D’un autre coté, selon nos principes, la non-réélection d’un fonctionnaire est peut-être plutôt un bien qu’un mal. Elle prouve à ceux qui auraient la fatuité de se croire nécessaires, qu’aucun homme ne saurait l’être dans l’état actuel de notre civilisation ; elle empêche que l’élection soit un jeu au profit de la vanité d’un homme quel qu’il soit, elle donne à tous espoir d’un accès plus ou moins éloigné aux fonctions publiques, et de cette manière toutes les capacités sont accueillies, toutes les ambitions légitimes ont une issue. Ainsi peut-être en ne pas nommant M. Falconnet, ses collègues n’ont-ils voulu que faire acte d’omnipotence. En ce cas nous les en féliciterions dans l’intérêt de la liberté ; car nous ne sommes pas de ceux qui désirent que les places soient inféodées à quelques-uns. L’ostracisme des Athéniens n’avait d’autre but que de prouver le pouvoir de la volonté populaire. On se souvient aussi de cette belle parole du Spartiate Pedarète qui se félicitait, au sortir d’une assemblée où il n’avait pu être élu, que sa patrie renfermât trois cents citoyens plus dignes que lui. Soumis à une épreuve semblable, M. Falconnet a dû se rappeler la gloire dont ce Grec se couvrit à cette occasion ; mais plus heureux il ne s’est vu préféré qu’un seul citoyen, et il a pu attribuer aux chances du scrutin et de la négligence de ses amis, sa défaite électorale.

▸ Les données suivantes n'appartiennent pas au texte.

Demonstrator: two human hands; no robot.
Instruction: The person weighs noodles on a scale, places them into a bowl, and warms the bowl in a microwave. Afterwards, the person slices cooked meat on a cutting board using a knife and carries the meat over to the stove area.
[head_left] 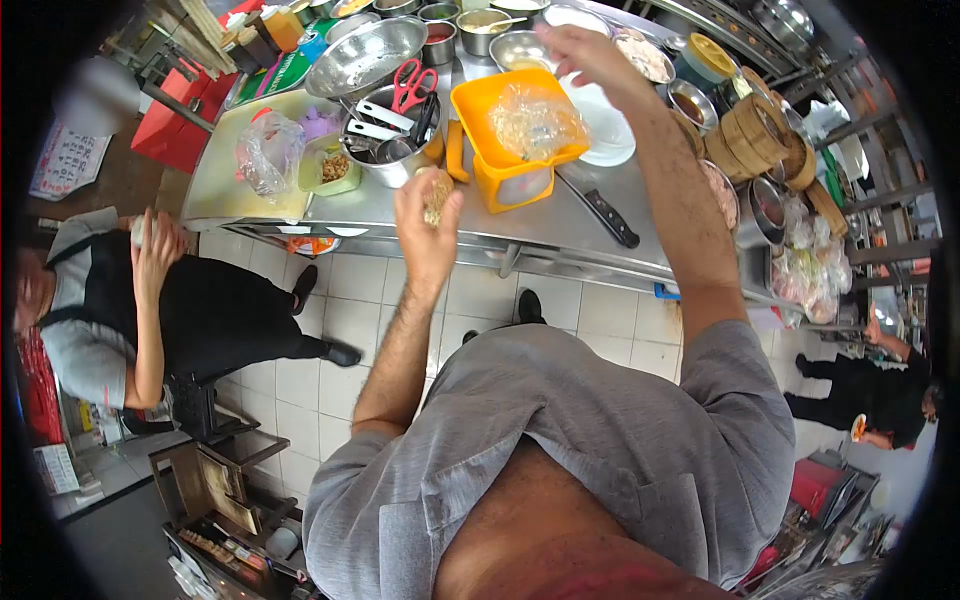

Nous terminerions ici notre article si nous ne croyions devoir considérer sous un autre aspect cette non réélection.

A tort ou à raison, M. Falconnet a été considéré comme devant être le chef de ses collègues ; on lui a attribué une influence que peut-être il n’avait pas. – Ce serait, nous a-t-on dit, sous ce rapport, qu’on a voulu par sa non réélection témoigner de la défaveur dans laquelle les prud’hommes sont tombés envers leurs commettans. Personne n’accuse leur moralité ou leur zèle, mais on les blâme d’avoir faibli de prime abord, et d’avoir cru obtenir des améliorations par les voies de la conciliation ; en un mot, d’avoir été à cet égard le jouet des négocians. On aurait voulu que, sans s’inquiéter du résultat, ils eussent exigé la libre défense et l’établissement d’une jurisprudence fixe, et encore une mercuriale satisfaisante portant avec elle une sanction pénale contre les contrevenans ; en telle sorte que le prix des façons payé au dessous de la mercuriale, le refus des tirelles, laçage de cartons, etc., eussent été considérés par les prud’hommes comme des contraventions du même genre que celles qu’ils sont chaque jour appelées à constater, et que ces contraventions eussent été punies de la même manière. Un tel état de choses, s’il était possible, produirait l’avantage que l’ouvrier n’aurait plus la crainte de se brouiller avec son marchand ; la notoriété publique dans ce système suffirait pour motiver le transport et l’investigation des prud’hommes. On pense généralement que les prud’hommes pouvaient, en parlant haut et ferme, obtenir ce changement notable dans les rapports des marchands et des ouvriers.

Si c’est là le motif, comme nous avons quelque raison de croire, de la non réélection de M. Falconnet, les électeurs n’auront pas manqué d’imposer leur volonté à son successeur, M. Dumas. En ce cas, la mission de ce [2.2]dernier est immense ; il a dû en mesurer l’étendue et la charge avant de l’accepter, car il ne serait pas admis à se justifier en disant qu’on ne connaît les difficultés d’un plan de campagne que sur le terrain. Cette excuse banale n’est valable que pour les questions que la presse n’a pas soumises à la discussion publique ; mais nous n’avons eu garde (c’était notre devoir) de laisser l’opinion incertaine à ce sujet.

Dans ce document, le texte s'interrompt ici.